The record links to 1 condition, with Meibomian Gland Dysfunction appearing as the primary indexed condition, and to 2 interventions — of which iLux 2020 System is the first listed. Interventions can include drugs, devices, procedures, behavioral programs, or observational arms, and each is tracked as a separate registry field so that downstream queries can filter accurately. When a trial lists multiple interventions, it usually reflects a multi-arm design or a comparison protocol rather than a single treatment being tested in isolation. The brief summary published in the registry is the clearest source of protocol intent and should be read before drawing conclusions from any sidebar tags.
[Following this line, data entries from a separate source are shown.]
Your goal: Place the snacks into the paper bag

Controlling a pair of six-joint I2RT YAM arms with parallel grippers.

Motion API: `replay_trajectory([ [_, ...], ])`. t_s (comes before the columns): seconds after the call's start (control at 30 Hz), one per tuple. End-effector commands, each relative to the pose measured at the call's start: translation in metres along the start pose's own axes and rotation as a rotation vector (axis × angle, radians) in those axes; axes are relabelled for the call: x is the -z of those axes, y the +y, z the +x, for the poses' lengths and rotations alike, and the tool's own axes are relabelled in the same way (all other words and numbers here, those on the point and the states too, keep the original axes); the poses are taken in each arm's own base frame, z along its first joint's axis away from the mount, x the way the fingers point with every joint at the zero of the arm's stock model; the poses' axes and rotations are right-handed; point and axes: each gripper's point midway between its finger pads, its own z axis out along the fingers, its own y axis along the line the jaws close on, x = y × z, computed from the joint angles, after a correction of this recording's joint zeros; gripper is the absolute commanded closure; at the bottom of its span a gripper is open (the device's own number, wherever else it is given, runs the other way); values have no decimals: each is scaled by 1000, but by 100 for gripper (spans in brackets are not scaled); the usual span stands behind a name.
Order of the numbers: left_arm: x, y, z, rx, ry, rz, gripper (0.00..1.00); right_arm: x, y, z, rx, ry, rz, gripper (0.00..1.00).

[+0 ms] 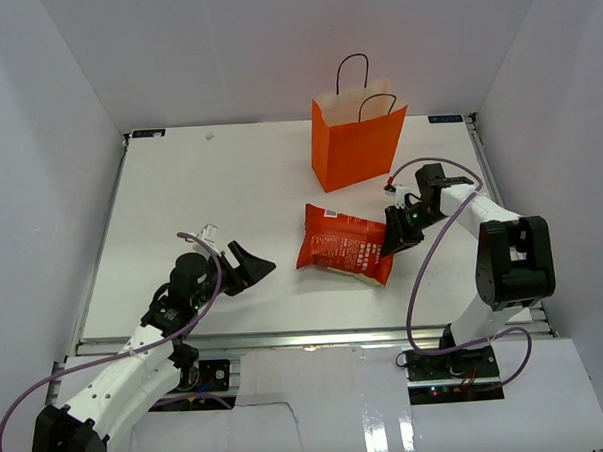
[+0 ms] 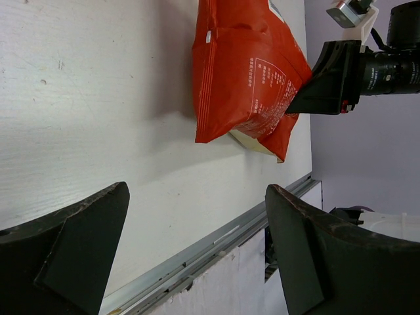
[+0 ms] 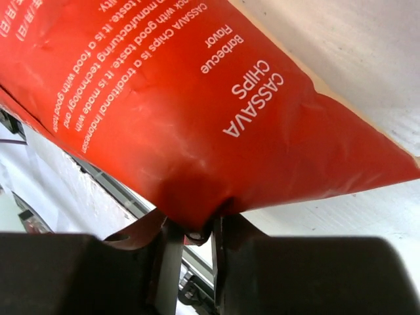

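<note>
Right wrist view, red-orange chip bag (image 3: 197, 111) lettered CASSAVA CHIPS, edge clamped in right jaws, left jaws apart

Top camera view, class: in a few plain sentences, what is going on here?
The right gripper is pinched shut on one edge of the red chip bag, which sits on the white table. The orange paper bag stands upright just beyond it, so the chips are not yet inside. The left gripper is open and empty, off to the left with its fingers pointing toward the chip bag.
</note>
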Motion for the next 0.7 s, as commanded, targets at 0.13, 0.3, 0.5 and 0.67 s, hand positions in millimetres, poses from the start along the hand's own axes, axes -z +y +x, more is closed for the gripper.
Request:
replay_trajectory([
  [0.13, -3, -5, -7, -15, -20, 16, 5, 13, 11, -18, 283, -94, -72, 92],
  [0.3, -4, -6, -8, -36, -25, 24, 5, 35, 39, -15, 593, -187, -166, 92],
  [0.5, -4, -2, -8, -51, -34, 21, 5, 62, 64, -16, 821, -257, -190, 92],
  [0.67, -7, -9, -13, -72, -53, 51, 5, 81, 82, -26, 934, -332, -185, 92],
])
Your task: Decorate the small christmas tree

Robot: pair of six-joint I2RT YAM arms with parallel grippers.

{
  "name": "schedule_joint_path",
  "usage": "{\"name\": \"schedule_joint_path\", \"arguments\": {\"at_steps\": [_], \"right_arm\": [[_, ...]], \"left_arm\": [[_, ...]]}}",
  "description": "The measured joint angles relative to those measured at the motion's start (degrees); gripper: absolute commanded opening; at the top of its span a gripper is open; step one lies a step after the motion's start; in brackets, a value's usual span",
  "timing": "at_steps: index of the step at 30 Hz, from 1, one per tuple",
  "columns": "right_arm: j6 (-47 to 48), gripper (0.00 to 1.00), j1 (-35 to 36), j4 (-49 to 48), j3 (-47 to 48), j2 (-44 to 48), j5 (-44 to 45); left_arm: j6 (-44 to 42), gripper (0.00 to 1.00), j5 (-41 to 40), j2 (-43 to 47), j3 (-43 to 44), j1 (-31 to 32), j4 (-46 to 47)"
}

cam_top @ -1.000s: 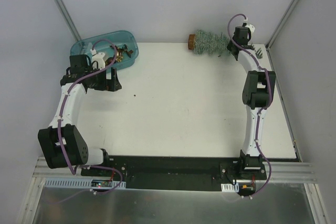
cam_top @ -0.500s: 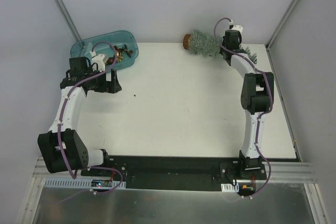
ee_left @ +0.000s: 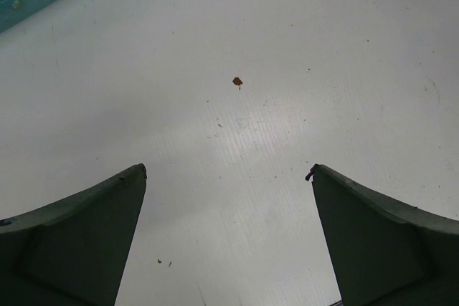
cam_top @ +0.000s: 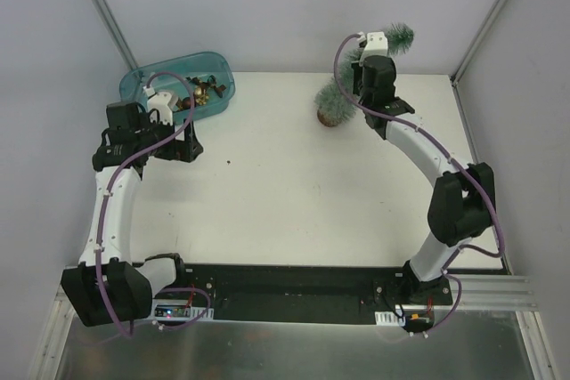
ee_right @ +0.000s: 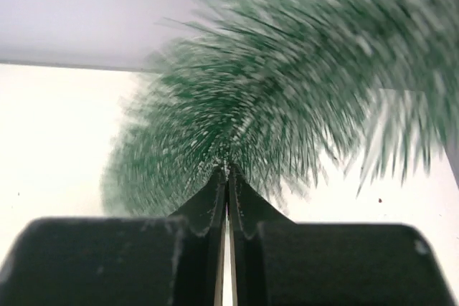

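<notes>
The tree [cam_top: 335, 101] has swung base-down at the far edge of the table [cam_top: 267, 202]. The right gripper [ee_right: 227, 173] pinches its bristles to upright it. The left gripper [ee_left: 228, 171] gapes, empty.

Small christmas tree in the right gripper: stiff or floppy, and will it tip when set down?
Probably light and springy: the right gripper is shut among bristles of the small christmas tree, so it may swivel. Its round base looks narrow; it could tip.
</notes>
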State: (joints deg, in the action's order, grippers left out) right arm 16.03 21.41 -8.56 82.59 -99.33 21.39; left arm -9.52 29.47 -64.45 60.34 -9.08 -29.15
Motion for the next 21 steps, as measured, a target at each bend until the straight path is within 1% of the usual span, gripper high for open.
{"name": "schedule_joint_path", "arguments": {"at_steps": [6,16,21], "right_arm": [[4.02,0.01,3.76,-1.14,-5.57,5.20,2.36],[8.22,0.01,15.91,-4.74,-17.66,14.93,8.00],[8.66,0.01,20.85,-5.51,-21.40,18.73,12.20]], "left_arm": [[-0.04,0.99,-0.11,2.78,-0.09,0.00,-1.40],[-0.15,0.99,-0.15,5.86,-0.31,0.00,-3.21],[-0.17,0.99,-0.15,6.19,-0.70,0.00,-3.37]]}}
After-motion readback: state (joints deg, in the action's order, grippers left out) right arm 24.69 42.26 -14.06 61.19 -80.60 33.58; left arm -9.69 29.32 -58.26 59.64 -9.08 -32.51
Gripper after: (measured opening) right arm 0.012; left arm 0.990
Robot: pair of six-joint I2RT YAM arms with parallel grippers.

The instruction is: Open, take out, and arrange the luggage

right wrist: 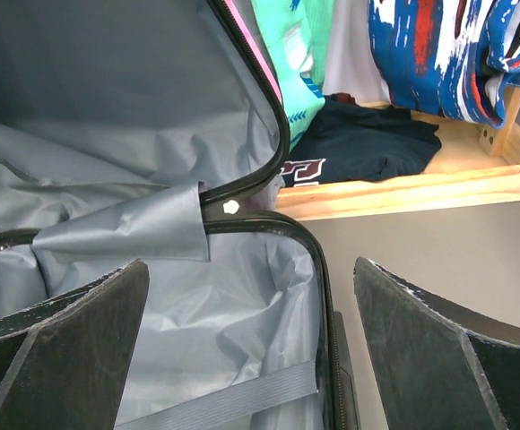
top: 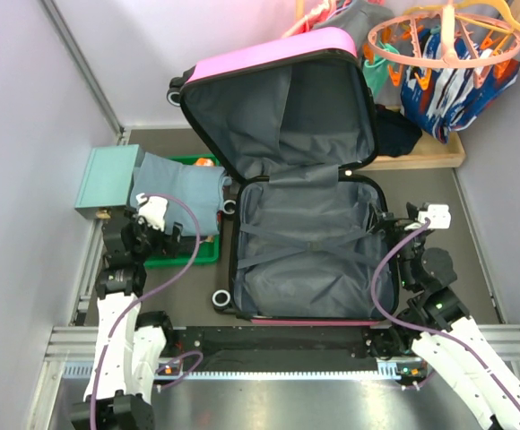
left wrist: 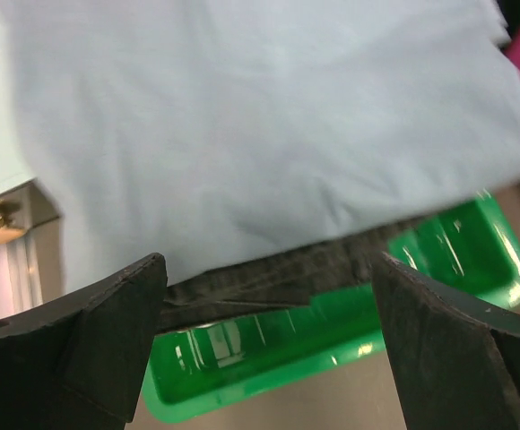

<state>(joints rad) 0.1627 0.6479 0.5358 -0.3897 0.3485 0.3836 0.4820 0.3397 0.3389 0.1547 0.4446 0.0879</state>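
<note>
**Overhead and wrist views, as I see them from the remote station.**

The grey surface (top: 475,233) carries everything. The luggage (top: 305,179) lies open across its middle. The pink lid stands tilted up toward the far edge. The base shell lies flat and reaches almost to the near edge. Both halves show grey lining, and two straps (top: 305,235) cross the base. Black wheels (top: 221,298) sit along its left side.

A wooden tray (top: 421,159) sits at the far right corner. It holds a dark shirt (right wrist: 359,143) and a blue patterned cloth (top: 457,85) under an orange hanger ring (top: 448,40).

A folded grey-blue garment (top: 177,193) lies toward the left edge, just beside the luggage. It is draped over a green tray (left wrist: 242,358). A pale-teal box (top: 108,177) touches the garment's left side.

The left fingers (left wrist: 108,331) are spread wide and clamped on nothing. They hang over the near end of the garment and the green tray. The right fingers (right wrist: 72,340) are likewise spread wide and free. They sit at the right rim of the base shell, facing the hinge corner.
</note>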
Geographic footprint matters for practical reasons: NCT03055832 reports 7 study locations spanning 4 distinct geographic areas — top geographies include Arizona, Colorado, Missouri. A larger site network tends to correlate with broader recruitment capacity, but it does not imply anything about study quality, and site-level enrollment status can diverge from the overall registry status shown above. Every data point on this page comes from the public ClinicalTrials.gov dataset and is reproduced here for reference only; it is not a medical recommendation, an endorsement of the sponsor, or an invitation to enroll. Verify current status, eligibility criteria, and contact details directly at ClinicalTrials.gov, and discuss any participation decision with your own healthcare provider.
Frequently Asked Questions
What is clinical trial NCT03055832 about?
NCT03055832 is a clinical study titled "Comparison Between iLux™ and LipiFlow® in the Treatment of Meibomian Gland Dysfunction". The purpose of this study was to compare changes in meibomian gland dysfunction (MGD), tear break-up time (TBT) and evaporative dry eye (EDE) symptoms after treatment with either the iLux® 2020 System or the LipiFlow® Thermal Pulsation System.
What is the current status of trial NCT03055832?
This trial is currently completed. It is a NA study. The enrollment target is 142 participants. The study started on 2017-02-09. Estimated completion is 2017-07-20.
What conditions does trial NCT03055832 study?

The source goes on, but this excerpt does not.